『水車館の殺人』ネタバレありレビュー
『水車館の殺人』いかがだったでしょうか?
プレビューでご紹介した、「現在パートが一人称」「過去パートが三人称」というのは、読みやすくするという以外に、人物入れ替わりを覆い隠すための巧みな構成でもあったということが判明しましたね。蛇足を承知で書けば、「現在」の「白仮面で車椅子の人物」は「藤沼紀一」ではないため、三人称の地の文で彼のことを「藤沼紀一」と書くことが出来ないことから取られた措置なのです。人称問わず、地の文で虚偽を書くことはミステリ(というか、本当はジャンル問わず小説全ての)最大のタブーですから。
この「人称」に関する記述、特に現在パートにおける一人称記述は、いたるところで気を遣って、しかも反則スレスレで、見事に書かれていることが分かります。ちょっと見て行きましょう。(以下ページ数は、講談社文庫『水車館の殺人〈新装改訂版〉』による)
24P 1~2行目
仮面(実際の本文は傍点付き)。
恐らくは、現在のこの私――藤沼紀一の、生活のすべてを、その存在のすべてを象徴したもの。
上の文は藤沼紀一になりすましている正木慎吾の心情(独白)です。一見、正木が「自分は藤沼紀一である」と虚偽の記述をしているように錯覚してしまいますが、これは、「〈現在のこの私〉は藤沼紀一として生活している」という意味の文なので、虚偽ではありません。「私」の前に「現在の」と付いているところがミソです。これに対比する記述として、P41 7~8行目に、
恐らくは、現在に至るこの十二年間の彼――藤沼紀一の、生活のすべてを、その存在のすべてを象徴したもの。

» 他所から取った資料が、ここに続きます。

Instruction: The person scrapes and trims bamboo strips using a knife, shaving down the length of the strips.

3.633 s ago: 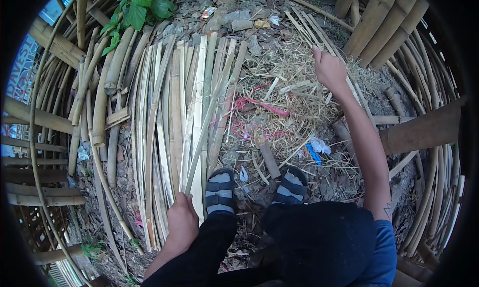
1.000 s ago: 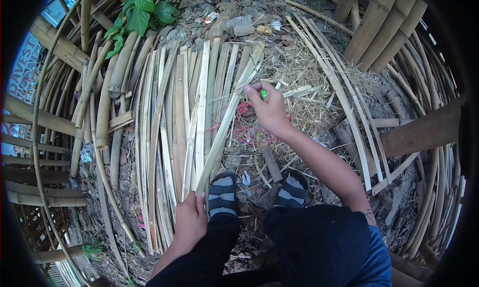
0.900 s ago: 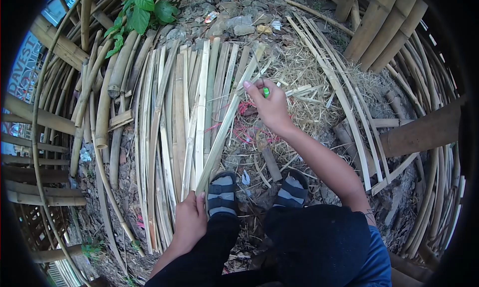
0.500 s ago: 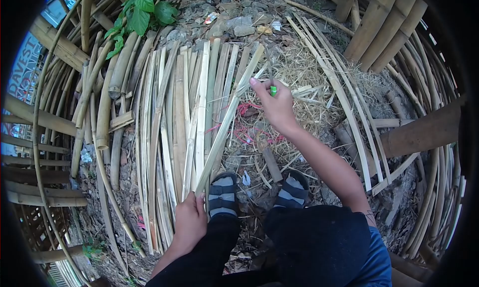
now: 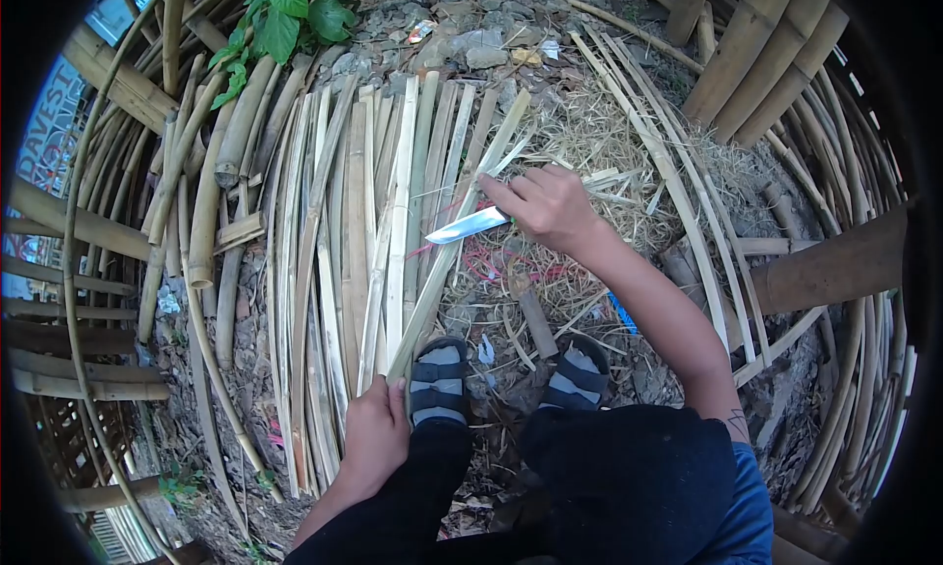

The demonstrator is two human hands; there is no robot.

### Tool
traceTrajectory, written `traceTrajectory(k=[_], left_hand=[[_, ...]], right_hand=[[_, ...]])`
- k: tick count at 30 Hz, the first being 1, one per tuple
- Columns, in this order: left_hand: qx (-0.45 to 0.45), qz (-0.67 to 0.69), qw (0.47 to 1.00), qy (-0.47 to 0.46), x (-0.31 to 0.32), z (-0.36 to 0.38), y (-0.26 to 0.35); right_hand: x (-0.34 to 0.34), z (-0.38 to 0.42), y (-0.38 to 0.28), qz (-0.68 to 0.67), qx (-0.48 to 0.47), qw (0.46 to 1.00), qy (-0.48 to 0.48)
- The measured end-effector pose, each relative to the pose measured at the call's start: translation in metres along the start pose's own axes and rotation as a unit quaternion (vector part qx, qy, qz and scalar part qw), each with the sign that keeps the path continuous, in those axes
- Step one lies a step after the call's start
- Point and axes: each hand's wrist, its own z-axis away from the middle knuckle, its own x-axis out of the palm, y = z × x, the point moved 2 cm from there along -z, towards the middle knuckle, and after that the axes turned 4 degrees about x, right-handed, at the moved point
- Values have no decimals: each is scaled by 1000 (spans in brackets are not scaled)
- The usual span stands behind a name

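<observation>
A long split bamboo strip [image 5: 449, 255] slants from near my left foot up to the pile's far end. Its near end is pinched in my left hand [image 5: 377, 429], thumb on top. My right hand [image 5: 553, 208] is closed around the handle of a knife [image 5: 468, 226], and the fingers hide most of that handle. The bright blade points left and lies across the strip. A thin sliver [image 5: 509, 156] stands away from the strip near its far end, just above my right hand.
Many bamboo strips [image 5: 329, 221] lie side by side at left. Shavings [image 5: 629, 138] and pink string [image 5: 481, 262] cover the ground ahead. A few long strips [image 5: 678, 182] lie at right. Thick bamboo poles [image 5: 835, 255] stand right; a leafy plant [image 5: 280, 20] grows at upper left.
My right hand has turned, swinging the knife blade from pointing away to pointing left across the strip. A sliver now stands off the strip's far end. My left hand keeps its hold.
</observation>
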Motion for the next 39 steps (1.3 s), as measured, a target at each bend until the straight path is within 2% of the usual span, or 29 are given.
traceTrajectory(k=[2, 12, 14, 21, 23, 27, 29, 30, 32, 33, 34, 35, 36, 37, 38, 39], left_hand=[[5, -10, 1000, 6, 0, 0, -1], [13, -30, 999, 6, 0, 0, 1], [19, -43, 999, 2, 0, 0, 1], [16, -36, 999, -1, 3, 0, -1], [19, -35, 999, -3, 4, -1, 0], [13, -42, 999, -12, 3, -1, 3], [17, -37, 999, -19, 3, -2, 2], [17, -38, 999, -19, 3, -2, 2], [16, -46, 999, -14, 4, -2, 1], [16, -46, 999, -14, 4, -2, 0], [18, -54, 998, -12, 5, -1, -1], [20, -61, 998, -9, 5, -1, -1], [20, -61, 998, -9, 4, -1, 0], [21, -66, 998, -6, 4, -1, 1], [23, -70, 997, -3, 3, -1, 2], [23, -71, 997, -3, 4, -1, 1]], right_hand=[[1, -2, -2, -12, -30, 999, 6], [4, -5, -1, 4, -58, 998, -24], [3, -8, 0, 19, -95, 994, -49], [4, -10, 0, 18, -133, 988, -80], [6, -10, 0, 26, -145, 981, -124], [10, -12, -2, -14, -145, 983, -111], [16, -9, -3, -74, -20, 986, -145], [13, -10, -8, -74, -20, 986, -145], [9, -12, -13, -185, 203, 938, -212], [11, -12, -17, -185, 203, 938, -212], [16, -9, -17, -269, 326, 882, -210], [21, -5, -19, -346, 441, 803, -203], [24, -5, -24, -346, 441, 803, -203], [28, -2, -28, -438, 542, 699, -162], [30, 2, -33, -518, 625, 573, -117], [22, 0, -36, -518, 625, 572, -117]])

とあります。これは過去パートの記述のため、神視点の三人称です。この文章では、「彼」イコール「藤沼紀一」で、両者は完全に一致します。
36P 13~15行目
そして明日――九月二十九日は、(中略)正木慎吾がこの世から葬り去られた日……。
正木慎吾は本当は藤沼紀一として生き延びているため、一見虚偽の記述に錯覚しますが、あくまで「死んだ」とは書いていないのがミソです。正木慎吾という存在は一年前の事件のニセの被害者として、正木自身の計画により「この世から葬り去られた」という意味なのでセーフです。
68P 1~3行目
古川恒仁。――一年前のあの嵐の夜、忽然と部屋から姿を消した男。(中略)そのままどこかへ逃走したと目されている男。
古川恒仁は、実際は正木の身代わりとして殺されたのであり、どこかへ逃走などしていないのですが、語り手である正木は、「警察の捜査や状況から、あくまで『そう目されている』というのが公式見解である」と述べているに過ぎないのです。よってこれも虚偽の記述ではありません。
283P 14行目~284P 2行目
闇に押し潰されるようにして俯せに倒れたきり、私は満足に身動きできずにいた。(中略)そのまま助け起こされるのを待つしかなかった。
この記述は、島田が藤沼(正木)の乗る車椅子を押しているとき、突然の停電により絨毯のめくれに足をとられて車椅子を倒してしまい、正木が床に投げ出されてしまったシーンです。正木が車椅子に乗っているのは、足が不自由な藤沼になりすましているためです。正木自身は足に異常はないのですが、まさかこの状態で、自分で「よっこらしょ」と立ち上がって車椅子に座りなおすなんてことができるわけありません。藤沼になりすましているため、「身動きできず」「助け起こされるのを待つしかなかった」のです。ここの心情的な記述は面白いですね。
これらの他、正木の色彩感覚に関する記述など、実に様々な趣向、技工を駆使して本作は書かれています。
極めつけはこれでしょう。309P~317Pです。ここは過去パートのため、記述は神視点の三人称。ですが、この時点で「車椅子に覆面の人物」は藤沼紀一になりすました正木慎吾に入れ替わっているのです。そのため、ここでは「車椅子に覆面の人物」を「藤沼紀一」と記述することが出来ない。「彼」「白い仮面」「仮面の男」様々な代名詞を使い、伝える状況にも配慮して、地の文に「藤沼紀一」と一度も記すことなく、十ページ近いこの山場を綾辻は乗り切りました。
クラシカルな本格ミステリのガジェットをこれでもかと用意して、さらに上記のような現代的な超絶技巧を駆使して生み出された傑作『水車館の殺人』
懐かしくて新しい、しかも読みやすい。楽しんでいただけたと確信しております。気に入られたら、ぜひシリーズ第一作『十角館の殺人』もお読みいただければと思います。
それでは、次回の本格ミステリ作品で、またお会いしましょう。